Anyway, please weigh in on this.

Thanks!

Tom


----------



## camachinist

Great idea, since the focus of travel here is different than on the MR forum on FT.

As an example, AA and UA have been having an unannounced fare war through their hubs for the last couple weeks. It didn't even show up in the CRS for a few days, but could be found booking directly on their sites.

Current example: ATL- SFO/LAX and reverse, mostly midweek, 3 day min, beginning now, out through end of year @ 197-199 all-in, mix of red-eye and day flights east-bound. Not a true MR bargain, but some have built this into SFO-LAX-ORD-ATL and reverse for a few bucks more. Great EQM's and RDM's. 

As is done on FT, a mod could come in and insert "Fare Gone" into the title, once is has been reported gone. Airfares are extremely transitory, but the one above, like last year's bargains SFO-JFK (at 137 all in) were/are pervasive and long-lived.

I don't know how many posters would participate, but you could almost have sub-forums on airfare and hotel deals. I'm finding hotel costs these days to be more of a burden than airfares. I can fly transcon to NYC for under 200.00, then spend more than that on one night in a hotel there, for just an average hotel.

Anyway, good suggestion. With the new software, one can subscribe to the airfare forum (if it was created) and it will act as an alert notification system, similar to the one put in place by FT'ers for mistake fares. 

Good luck!

Pat


----------



## TTom

*One step further*

Thanks for your input!

To take this idea one step further, this board allows you to subscribe to specific threads.  That way, you are notified immediately (by email) of anything which is posted.  Unfortunately, it will only notify you of the FIRST post after the last time you log on, but, if you check in regularly, you can be notified pretty regularly.

Anyway, I hope more folks weigh in on this.  I'd be happy to see threads of this nature for airfares, hotels, even (although I hate the posts about them) discount codes.
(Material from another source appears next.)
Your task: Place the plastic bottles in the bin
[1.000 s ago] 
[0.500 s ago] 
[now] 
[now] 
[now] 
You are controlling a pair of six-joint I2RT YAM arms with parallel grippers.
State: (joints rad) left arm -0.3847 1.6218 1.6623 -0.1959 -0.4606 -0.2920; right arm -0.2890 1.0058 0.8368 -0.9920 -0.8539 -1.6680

We've spent a lot of time telling people that the info they want/need is often available on FlyerTalk or Bidding For Vacations (or Priceline or Hotwire).  This would allow us (me?) to stop worrying about people asking questions that are better answered elsewhere and yet not clog up the board with a lot of repetitive questions about the same things.

I'm watching!!

Tom


----------



## krisj

Another alternative might be to have a sticky thread containing links to the great sites for airfare (Flyertalk, Kayak, etc.), hotel deals (PriceLine, etc.), car rental deals, cruise deals, etc.

These posts could also contain opinions about the relative merits of each site.

Kris


----------



## csandin

I, too, think this is a good idea.  I like the idea of finding the information here on Tug instead of having to jump to another site (i.e. Flyertalk) to find airfare sales.  I am never quite sure if I should buy airfare as soon as I book our unit, or if I should wait and hope I don't miss a sale.  If the info was on the BBS, I could sign up for the e-mail alerts and not worry about missing a sale price.


----------



## musictom

I think it's a great idea as well, especially combined with the subscription notification!   

Thanks,

tom


----------



## DonnaD

*Airfare sales is important to TUG members*

It was a TUG member who told me about QIXO.COM as a good site for finding best airfares. Another told me about BOOKING BUDDIES.COM. both of these sites has been a good tool for me. 
Anything we can do to help one another enjoy our travels at the best price is a great way to enrich our lives, and the value of this site.
Thanks to the moderators who help on this bulletin board.


----------



## golflover

If you have having problems finding decent hotel fares I would suggest visiting specific hotel company websites.  In response to all the cost cutting websites such as Travelocity and Orbitz most of the major hotel companies now offer Best Rate Guarantee.  That is, they guarantee you will find the lowest rate available on the internet throught their website.  If you find a lower fare they will "comp" the room for you.  A list of companies now doing this:  Choice Hotels (Quality Inn, Comfort Inn, Comfort Suites, Sleep Inn, Econolodge and Rodeway); Cendant (Howard Johnson's, Day's Inn, Super 8, Ramada, Travelodge, Knight's Inn); Intercontinental Hotels (Hilton, Hilton Inn, Hilton Garden Inn, Staybridge, Homewood).


----------



## Barbara

*Great idea!*

I would love it!  I have several trips in the next couple of years that will require airfare and would love to be able to find info right here on TUG.


----------



## TTom

*It's coming*

The response to this seems pretty clear.

I am now working out just how to do it.  I/we are debating whether this should be one sticky thread or, perhaps, a sub-forum of this one, dedicated solely to airline sales.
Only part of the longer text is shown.